The average Finnish wage earner’s tax burden will rise, considering not only income taxes but also mandatory employee contributions and consumption taxes.
According to EVA’s Tax Calculator, an average wage earner with a gross monthly income of €3,746 will face a total tax rate of 43.7%. This figure represents the highest level since EVA began tracking these metrics ten years ago.
The primary cause of the increased tax burden is the government’s recent decision to raise consumption taxes, with some of these increases taking effect in autumn 2024. Additionally, the government has opted to increase taxes on high earners and reduce the household tax credit.
“Raising VAT rates and significantly cutting the household tax credit will further increase the tax burden on Finns and make business operations more difficult for many entrepreneurs,” says Emmiliina Kujanpää, EVA’s Lead Tax Expert.
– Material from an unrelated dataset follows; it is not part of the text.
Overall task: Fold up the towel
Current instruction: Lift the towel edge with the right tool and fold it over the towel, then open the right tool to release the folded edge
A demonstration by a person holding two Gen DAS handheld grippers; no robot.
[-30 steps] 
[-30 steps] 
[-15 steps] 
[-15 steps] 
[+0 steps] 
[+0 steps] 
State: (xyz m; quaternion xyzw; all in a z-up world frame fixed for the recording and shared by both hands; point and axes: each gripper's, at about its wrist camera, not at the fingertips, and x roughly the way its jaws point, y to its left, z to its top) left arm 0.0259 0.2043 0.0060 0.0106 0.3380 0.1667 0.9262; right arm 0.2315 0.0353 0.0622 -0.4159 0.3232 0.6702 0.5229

In addition to the national tax changes, several municipalities are increasing their income tax rates, compounding the pressure on taxpayers. For example, a mid-income wage earner in Pori earning €3,746 per month will pay over €100 more in taxes each month compared to a worker with the same income in Espoo.
The heavy taxation of earned income also discourages additional work and career progression. According to EVA’s calculations, if the same Pori wage earner earns an extra €1,000 per month, only €514 of that income will remain after taxes.
A recent EVA Value and Attitude Survey found that one in four Finns would be willing to work more if income taxes were reduced.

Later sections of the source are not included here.